SAP: the climb gets easier

Users scaling the cliff-face of SAP implementation are starting to find the gradient more bearable. Antony Adshead reports

Users scaling the cliff-face of SAP implementation are starting to find the gradient more bearable. Antony Adshead reports


Enterprise resource planning (ERP) software has looked in grave danger of gaining a reputation as a dinosaur in recent few years. High-profile implementation glitches hit the headlines of the IT press as many ITmanagers began to find that these difficult and costly projects were impossible to deliver. No software company has been in this particular spotlight more than the German ERP specialist SAP.

Problems with SAP implementations reported in Computer Weekly included difficulties with data conversion and synchronisation which led to delivery delays from vehicle manufacturer Volkwagen's Kassel distribution centre; delivery problems at retailer WH Smith as it encountered glitches in its year 2000 SAP roll-out; delays at Cadbury Schweppes as it attempted to integrate 27 instances of SAP into one; and missed targets at Rolls-Royce as the company tried to harmonise data from multiple sites in a £4m SAP programme.

But in the past 18 months SAP has tried to rectify these negative perceptions. Its share price has followed the downward trend of the rest of the technology sector but the supplier has remained bullish, with its faith bolstered by an impressive set of customers such as Nestlé, BMW, Daimler-Chrysler, Caterpillar and Siemens.

Analyst Mark Atherton, of Datamonitor, points out that with such an impressive customer list, SAP must be doing something right. "It is traditional to consider SAP implementations as long and difficult - 'as flexible as concrete' as one user put it once," he says. "But with the current requirement for fast-to-market, short cycle times, fast payback and return on investment, you can see that if the generally accepted faults with SAP implementations are indeed true, then it would not be long before SAP was in real trouble."

Far from being in trouble, research shows a boom in demand for SAP skills. In last week's Computer Weekly/SSP survey of job advertisements, demand for SAP analysts, developers and programmers - and the salaries they can expect - is bucking the trend of a stagnant IT jobs market. Analyst/programmers can command salaries of about 38% more than a year ago. And SAP skills is the only application-level skill to register in the top 20 league table of skills in demand and the only one to register an increase in year-on-year demand.

Yet, according to the survey, SAP consultancy is not in demand. There's a good reason for this, says, Philip Virgo, strategic adviser at the Institute for the Management of Information Systems. "It's simple. The SAP customer base is engaged not in big new contracts but in the incremental roll-out of existing implementations. Comparing SAP with other ERP suppliers Baan and PeopleSoft, which do not figure in the top 100 skills table, demand for SAP does seem to reflect its market leadership and that it is still being implemented, still being rolled out."

There is evidence that the implementation process for SAP is not as difficult as it used to be. "The company has worked pretty hard to make its software easier to implement," says Simon Bragg, an analyst with ARC Consulting, "In 1996, a user could expect to pay six to 10 times the licence cost in consulting charges. These days the external consulting cost has dropped to typically one to two-and-a-half times the software costs, depending on how much process re-engineering the user does."
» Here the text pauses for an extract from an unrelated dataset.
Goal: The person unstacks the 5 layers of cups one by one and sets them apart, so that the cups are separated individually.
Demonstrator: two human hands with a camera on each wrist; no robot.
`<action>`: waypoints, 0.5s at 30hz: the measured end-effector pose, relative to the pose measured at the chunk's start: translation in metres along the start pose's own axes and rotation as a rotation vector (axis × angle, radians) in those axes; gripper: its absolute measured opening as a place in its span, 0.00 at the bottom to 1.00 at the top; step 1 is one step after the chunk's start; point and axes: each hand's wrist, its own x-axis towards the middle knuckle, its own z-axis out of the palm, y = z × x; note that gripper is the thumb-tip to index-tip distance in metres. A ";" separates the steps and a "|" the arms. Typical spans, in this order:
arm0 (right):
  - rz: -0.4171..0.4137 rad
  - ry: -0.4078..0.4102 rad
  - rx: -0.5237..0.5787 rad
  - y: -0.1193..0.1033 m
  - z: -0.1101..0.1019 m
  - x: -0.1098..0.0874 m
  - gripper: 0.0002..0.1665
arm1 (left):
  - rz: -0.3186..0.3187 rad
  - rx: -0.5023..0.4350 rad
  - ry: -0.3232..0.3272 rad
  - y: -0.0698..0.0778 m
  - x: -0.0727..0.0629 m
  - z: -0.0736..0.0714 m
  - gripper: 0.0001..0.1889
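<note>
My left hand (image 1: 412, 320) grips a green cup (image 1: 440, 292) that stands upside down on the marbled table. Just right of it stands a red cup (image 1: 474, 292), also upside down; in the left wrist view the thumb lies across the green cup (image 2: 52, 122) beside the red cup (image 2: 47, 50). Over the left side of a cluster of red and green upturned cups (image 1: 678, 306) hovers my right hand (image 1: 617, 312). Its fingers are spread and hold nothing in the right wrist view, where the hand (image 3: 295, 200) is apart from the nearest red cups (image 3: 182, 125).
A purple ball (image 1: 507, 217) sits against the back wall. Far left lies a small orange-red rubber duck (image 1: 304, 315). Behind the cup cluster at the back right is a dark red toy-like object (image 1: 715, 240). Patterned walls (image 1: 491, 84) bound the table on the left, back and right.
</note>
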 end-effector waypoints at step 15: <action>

"SAP has built templates and developed implementation methodologies," he says. "Consultants have learnt on the job, and it is now relatively easy to find people with three years' experience.

"Users have worked out that they need a clear picture of their new business processes, organisational structure, and performance measures, before the consultants set parameters. Senior managers realise they need to sponsor the project and be available to make rapid decisions," Bragg adds.

One recent SAP project illustrates this point. Optical component manufacturer Bookham Technology recently went live with a multi-module SAP installation across numerous sites linked to its shopfloor manufacturing execution system.

The fast-moving business environment that Bookham works in is subject to large rises and falls in demand, according to chief executive officer Giorgio Anania. The company has had to cope with a 50% increase in business in one quarter followed by a shrinkage of the same figure the next. Bookham has gone through a hectic period of acquisitive growth, which has meant it needs to maintain close customer relations and high levels of visibility and speed even though 75% of the product lifecycle is taken up by research and development.

Bookham's workforce has increased from 750 employees to 2,000; it had seven different bills of materials at seven manufacturing sites; and month-end accounts took 25 days to resolve. In the space of 10-12 months the company has installed a single ERP system that is far easier to back up and maintain and has reduced the month-end accounting period to three days. Bookham achieved this with a largely out-of-the-box approach and with a confidence that future changes in the SAP configuration can be taken in its stride.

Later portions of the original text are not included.